Your goal:
In the data that follows, count the lines where "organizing" appears, and write only the number.

================

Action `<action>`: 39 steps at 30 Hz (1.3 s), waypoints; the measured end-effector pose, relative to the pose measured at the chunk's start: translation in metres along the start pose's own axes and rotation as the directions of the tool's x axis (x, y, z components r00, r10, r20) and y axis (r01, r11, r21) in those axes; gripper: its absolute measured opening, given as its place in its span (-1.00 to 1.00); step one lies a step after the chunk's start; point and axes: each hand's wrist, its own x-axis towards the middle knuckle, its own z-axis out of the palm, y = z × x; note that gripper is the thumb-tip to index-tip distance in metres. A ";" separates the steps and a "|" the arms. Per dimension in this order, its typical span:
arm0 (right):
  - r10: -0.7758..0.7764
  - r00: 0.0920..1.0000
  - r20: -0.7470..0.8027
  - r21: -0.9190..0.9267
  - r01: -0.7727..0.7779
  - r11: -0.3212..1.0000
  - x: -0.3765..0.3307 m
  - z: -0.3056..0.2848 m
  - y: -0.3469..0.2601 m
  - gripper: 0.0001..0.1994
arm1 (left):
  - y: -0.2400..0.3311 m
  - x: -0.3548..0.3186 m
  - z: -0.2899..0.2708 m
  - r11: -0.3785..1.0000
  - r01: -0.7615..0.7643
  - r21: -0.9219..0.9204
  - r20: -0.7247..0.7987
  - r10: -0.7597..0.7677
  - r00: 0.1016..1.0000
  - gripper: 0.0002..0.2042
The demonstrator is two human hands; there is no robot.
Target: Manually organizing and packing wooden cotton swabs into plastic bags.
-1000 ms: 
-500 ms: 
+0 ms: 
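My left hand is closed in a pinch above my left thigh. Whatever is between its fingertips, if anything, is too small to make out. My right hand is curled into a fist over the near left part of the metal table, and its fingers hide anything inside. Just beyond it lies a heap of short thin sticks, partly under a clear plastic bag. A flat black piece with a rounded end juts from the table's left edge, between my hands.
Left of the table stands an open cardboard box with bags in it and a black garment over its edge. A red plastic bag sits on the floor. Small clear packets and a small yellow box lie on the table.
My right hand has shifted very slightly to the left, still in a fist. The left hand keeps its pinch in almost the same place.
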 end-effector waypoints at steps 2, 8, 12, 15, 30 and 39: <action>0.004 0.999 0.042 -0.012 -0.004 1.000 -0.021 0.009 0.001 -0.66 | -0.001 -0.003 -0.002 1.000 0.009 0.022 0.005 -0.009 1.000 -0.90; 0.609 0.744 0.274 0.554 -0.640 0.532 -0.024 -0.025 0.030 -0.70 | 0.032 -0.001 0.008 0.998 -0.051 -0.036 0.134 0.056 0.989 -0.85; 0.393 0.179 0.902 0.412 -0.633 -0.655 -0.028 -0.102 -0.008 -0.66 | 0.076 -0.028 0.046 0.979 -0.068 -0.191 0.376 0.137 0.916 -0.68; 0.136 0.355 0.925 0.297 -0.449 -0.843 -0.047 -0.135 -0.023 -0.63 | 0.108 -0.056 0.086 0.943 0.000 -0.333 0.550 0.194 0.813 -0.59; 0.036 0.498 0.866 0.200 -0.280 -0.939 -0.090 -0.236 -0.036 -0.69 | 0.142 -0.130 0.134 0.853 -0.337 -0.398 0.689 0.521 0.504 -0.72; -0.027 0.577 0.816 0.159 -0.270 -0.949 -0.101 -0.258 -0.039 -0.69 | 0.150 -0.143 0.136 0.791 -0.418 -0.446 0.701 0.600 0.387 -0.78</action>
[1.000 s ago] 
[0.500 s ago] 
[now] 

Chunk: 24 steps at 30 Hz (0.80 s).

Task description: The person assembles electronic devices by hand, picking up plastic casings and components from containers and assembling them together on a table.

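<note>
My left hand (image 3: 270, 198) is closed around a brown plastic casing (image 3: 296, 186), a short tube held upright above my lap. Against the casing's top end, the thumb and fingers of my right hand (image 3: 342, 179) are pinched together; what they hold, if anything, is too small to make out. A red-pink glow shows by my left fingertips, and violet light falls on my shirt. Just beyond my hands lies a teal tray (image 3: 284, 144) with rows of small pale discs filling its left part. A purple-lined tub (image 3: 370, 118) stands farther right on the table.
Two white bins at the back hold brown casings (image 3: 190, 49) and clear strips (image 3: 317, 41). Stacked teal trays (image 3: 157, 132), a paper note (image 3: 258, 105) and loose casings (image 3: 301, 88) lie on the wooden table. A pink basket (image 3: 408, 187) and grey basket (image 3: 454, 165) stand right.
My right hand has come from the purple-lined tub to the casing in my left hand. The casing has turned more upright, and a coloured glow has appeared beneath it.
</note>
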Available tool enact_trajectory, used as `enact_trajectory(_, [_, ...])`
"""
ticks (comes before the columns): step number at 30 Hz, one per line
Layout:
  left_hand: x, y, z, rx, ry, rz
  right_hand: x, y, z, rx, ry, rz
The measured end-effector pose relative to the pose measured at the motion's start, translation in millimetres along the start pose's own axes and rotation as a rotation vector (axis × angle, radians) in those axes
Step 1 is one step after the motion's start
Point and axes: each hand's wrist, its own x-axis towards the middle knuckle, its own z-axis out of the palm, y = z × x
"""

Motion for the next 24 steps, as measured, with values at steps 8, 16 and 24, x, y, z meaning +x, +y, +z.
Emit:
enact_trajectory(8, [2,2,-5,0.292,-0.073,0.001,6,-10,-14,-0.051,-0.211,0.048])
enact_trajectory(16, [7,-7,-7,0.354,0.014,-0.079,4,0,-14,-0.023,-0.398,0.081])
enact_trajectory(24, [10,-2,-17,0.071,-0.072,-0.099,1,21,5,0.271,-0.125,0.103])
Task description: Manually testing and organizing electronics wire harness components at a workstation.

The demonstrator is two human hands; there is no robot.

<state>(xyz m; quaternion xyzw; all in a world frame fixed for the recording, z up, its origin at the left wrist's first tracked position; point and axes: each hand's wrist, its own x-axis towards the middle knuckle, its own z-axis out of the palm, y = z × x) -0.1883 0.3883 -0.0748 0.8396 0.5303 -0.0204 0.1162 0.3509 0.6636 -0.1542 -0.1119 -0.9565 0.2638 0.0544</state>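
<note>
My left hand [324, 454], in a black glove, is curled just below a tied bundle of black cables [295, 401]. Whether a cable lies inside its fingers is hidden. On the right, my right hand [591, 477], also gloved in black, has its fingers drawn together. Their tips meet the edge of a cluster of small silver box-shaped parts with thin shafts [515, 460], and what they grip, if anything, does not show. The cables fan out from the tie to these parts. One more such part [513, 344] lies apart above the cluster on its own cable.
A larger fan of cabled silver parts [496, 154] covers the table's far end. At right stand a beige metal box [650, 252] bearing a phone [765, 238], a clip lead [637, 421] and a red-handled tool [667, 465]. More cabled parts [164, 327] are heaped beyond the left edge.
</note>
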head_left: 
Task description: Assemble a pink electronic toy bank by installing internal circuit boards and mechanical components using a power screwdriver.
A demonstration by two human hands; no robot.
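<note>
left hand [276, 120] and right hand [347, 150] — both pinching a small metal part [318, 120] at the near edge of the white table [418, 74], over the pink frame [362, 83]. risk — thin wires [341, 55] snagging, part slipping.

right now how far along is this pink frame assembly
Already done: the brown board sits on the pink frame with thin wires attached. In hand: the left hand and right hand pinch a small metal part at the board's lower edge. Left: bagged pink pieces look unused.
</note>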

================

Answer section:
2